** INPUT follows **

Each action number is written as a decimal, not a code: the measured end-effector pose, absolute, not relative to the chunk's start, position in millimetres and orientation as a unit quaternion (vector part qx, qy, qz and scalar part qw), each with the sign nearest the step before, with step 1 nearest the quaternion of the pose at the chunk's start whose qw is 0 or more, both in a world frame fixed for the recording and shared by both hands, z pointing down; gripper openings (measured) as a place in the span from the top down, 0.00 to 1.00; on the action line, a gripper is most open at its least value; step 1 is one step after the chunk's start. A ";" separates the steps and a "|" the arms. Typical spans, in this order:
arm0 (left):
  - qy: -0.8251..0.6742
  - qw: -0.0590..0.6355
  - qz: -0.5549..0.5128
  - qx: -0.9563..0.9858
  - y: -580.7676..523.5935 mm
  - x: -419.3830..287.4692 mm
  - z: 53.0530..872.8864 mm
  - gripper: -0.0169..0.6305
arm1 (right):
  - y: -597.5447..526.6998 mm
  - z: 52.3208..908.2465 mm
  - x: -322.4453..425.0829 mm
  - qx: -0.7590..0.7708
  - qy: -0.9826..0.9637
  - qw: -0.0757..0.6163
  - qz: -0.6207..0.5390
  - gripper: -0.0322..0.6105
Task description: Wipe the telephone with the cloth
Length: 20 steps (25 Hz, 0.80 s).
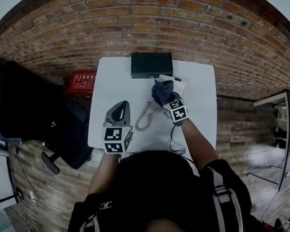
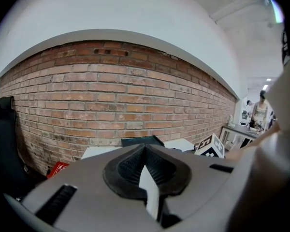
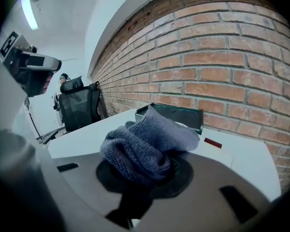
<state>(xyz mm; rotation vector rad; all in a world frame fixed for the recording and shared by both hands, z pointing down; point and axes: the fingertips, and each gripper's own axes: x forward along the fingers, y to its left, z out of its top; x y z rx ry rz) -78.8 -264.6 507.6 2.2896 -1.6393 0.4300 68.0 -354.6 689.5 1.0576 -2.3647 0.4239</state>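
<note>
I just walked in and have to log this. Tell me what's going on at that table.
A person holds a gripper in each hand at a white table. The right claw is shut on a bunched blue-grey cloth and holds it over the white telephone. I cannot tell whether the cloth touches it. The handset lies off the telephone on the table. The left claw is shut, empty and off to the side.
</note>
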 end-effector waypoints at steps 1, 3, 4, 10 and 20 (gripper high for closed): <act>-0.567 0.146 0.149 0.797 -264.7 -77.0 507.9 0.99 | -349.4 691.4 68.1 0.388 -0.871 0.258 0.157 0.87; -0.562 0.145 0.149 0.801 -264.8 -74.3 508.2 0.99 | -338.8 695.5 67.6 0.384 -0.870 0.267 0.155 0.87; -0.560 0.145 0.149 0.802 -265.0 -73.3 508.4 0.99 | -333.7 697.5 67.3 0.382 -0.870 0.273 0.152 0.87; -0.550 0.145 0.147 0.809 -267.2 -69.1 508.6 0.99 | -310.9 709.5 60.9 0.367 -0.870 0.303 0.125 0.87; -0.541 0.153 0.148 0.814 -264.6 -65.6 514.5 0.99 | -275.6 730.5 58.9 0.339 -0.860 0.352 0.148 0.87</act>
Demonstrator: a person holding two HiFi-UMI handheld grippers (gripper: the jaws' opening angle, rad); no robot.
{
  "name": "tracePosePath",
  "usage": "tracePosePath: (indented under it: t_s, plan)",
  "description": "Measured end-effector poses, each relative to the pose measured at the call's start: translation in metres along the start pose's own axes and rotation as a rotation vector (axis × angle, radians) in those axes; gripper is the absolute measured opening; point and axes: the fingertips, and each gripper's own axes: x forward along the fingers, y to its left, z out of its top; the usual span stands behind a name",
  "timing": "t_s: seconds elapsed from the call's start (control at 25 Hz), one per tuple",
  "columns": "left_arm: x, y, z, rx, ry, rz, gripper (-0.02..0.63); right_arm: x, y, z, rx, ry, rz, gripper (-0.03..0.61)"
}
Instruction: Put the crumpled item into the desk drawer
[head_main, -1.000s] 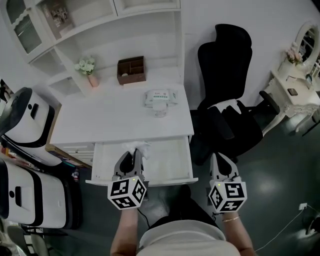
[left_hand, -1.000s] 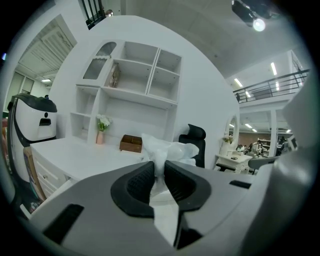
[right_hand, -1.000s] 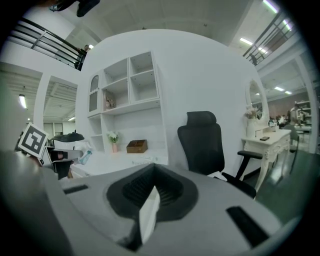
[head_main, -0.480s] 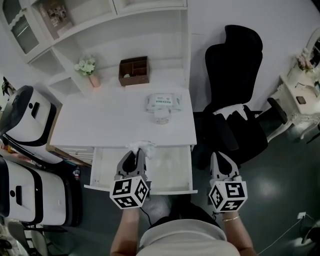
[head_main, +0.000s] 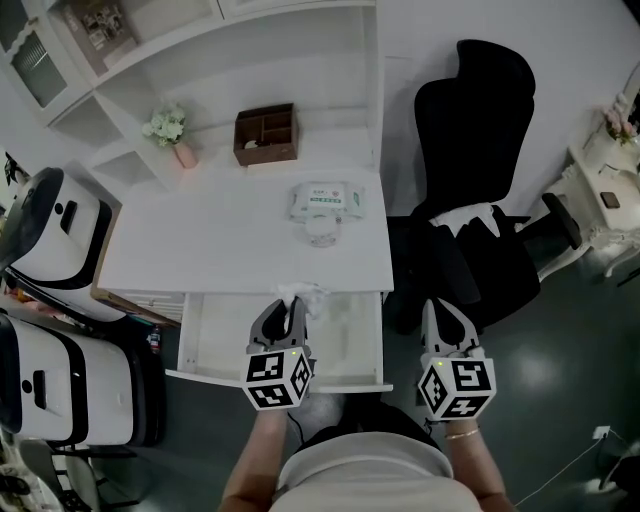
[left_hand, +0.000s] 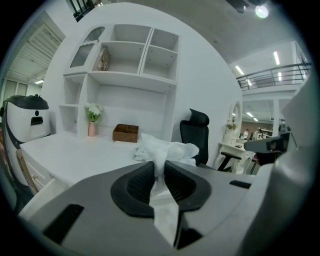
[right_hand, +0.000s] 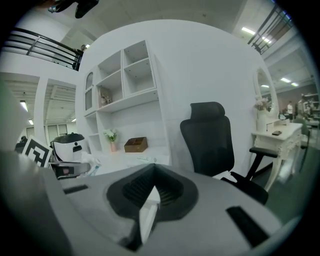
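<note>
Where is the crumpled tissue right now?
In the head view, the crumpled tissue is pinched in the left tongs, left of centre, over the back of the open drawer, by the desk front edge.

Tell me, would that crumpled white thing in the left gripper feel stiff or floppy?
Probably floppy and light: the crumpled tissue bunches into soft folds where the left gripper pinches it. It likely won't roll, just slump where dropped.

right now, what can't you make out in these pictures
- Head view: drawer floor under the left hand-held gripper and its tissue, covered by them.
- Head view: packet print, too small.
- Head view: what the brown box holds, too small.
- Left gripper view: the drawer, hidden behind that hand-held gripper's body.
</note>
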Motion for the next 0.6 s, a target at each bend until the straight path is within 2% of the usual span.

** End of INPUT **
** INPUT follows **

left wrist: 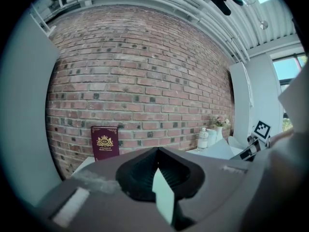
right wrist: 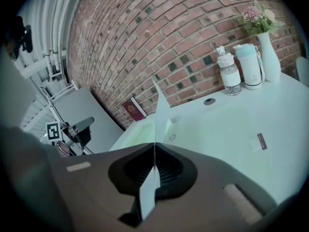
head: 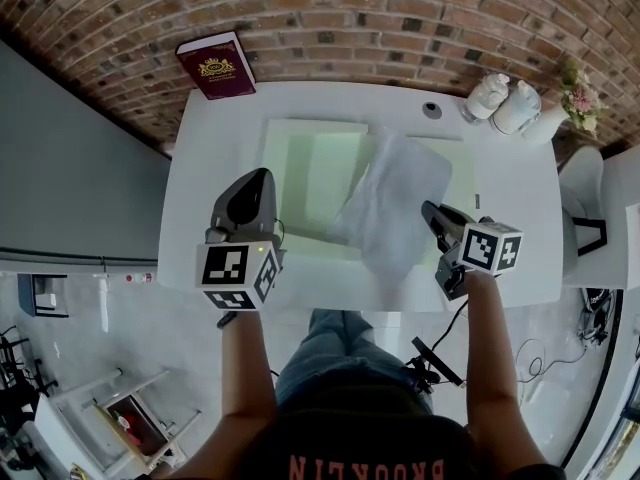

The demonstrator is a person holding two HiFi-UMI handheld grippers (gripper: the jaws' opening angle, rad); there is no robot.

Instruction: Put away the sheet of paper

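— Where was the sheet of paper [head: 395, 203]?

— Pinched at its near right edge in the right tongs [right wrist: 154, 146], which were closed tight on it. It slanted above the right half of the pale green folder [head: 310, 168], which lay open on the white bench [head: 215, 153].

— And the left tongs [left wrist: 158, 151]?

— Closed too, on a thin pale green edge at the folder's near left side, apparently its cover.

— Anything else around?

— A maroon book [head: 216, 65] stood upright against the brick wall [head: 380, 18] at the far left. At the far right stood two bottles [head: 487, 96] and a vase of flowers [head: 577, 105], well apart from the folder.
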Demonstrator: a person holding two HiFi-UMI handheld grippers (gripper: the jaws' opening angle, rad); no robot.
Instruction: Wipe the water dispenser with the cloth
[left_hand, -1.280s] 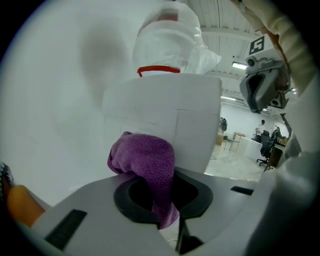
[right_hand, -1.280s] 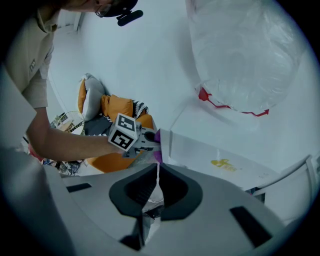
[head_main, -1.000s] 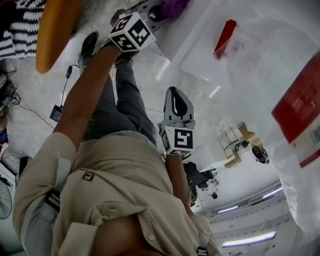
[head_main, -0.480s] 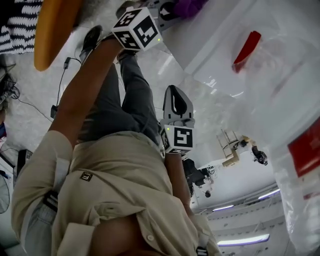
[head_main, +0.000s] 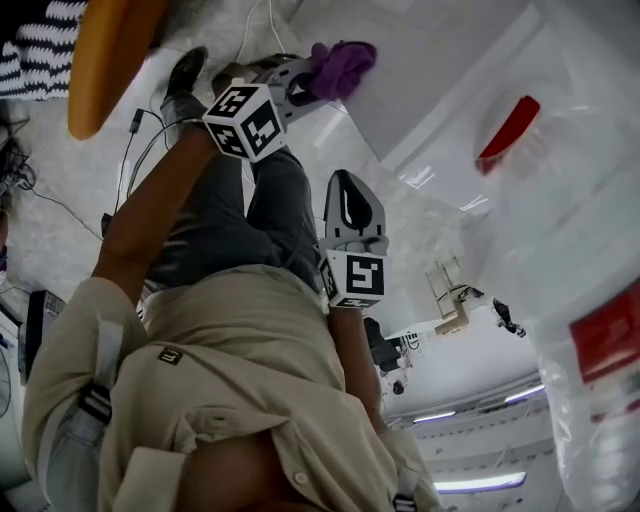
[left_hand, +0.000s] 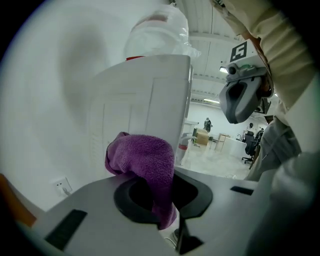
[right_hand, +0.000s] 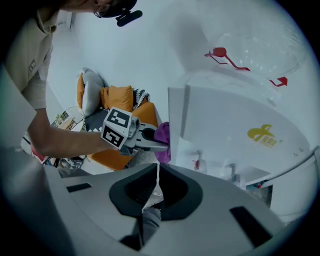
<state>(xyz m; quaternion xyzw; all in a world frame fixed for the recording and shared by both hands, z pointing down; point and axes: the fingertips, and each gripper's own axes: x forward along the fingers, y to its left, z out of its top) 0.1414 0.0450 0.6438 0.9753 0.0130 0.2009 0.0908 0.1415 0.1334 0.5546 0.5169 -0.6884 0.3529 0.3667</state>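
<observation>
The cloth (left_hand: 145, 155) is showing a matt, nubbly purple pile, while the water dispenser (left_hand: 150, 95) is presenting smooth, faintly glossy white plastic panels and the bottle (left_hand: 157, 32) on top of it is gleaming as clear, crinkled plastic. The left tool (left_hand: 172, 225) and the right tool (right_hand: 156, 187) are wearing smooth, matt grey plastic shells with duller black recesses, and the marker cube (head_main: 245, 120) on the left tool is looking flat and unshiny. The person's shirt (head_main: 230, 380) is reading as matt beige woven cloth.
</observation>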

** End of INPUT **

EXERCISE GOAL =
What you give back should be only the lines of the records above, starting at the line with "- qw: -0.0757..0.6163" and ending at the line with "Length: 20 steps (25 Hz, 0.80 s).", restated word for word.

ANSWER AREA =
  - qw: -0.0757..0.6163
  - qz: -0.6207..0.5390
  - gripper: -0.0322..0.6105
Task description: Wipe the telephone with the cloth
Length: 20 steps (25 Hz, 0.80 s).

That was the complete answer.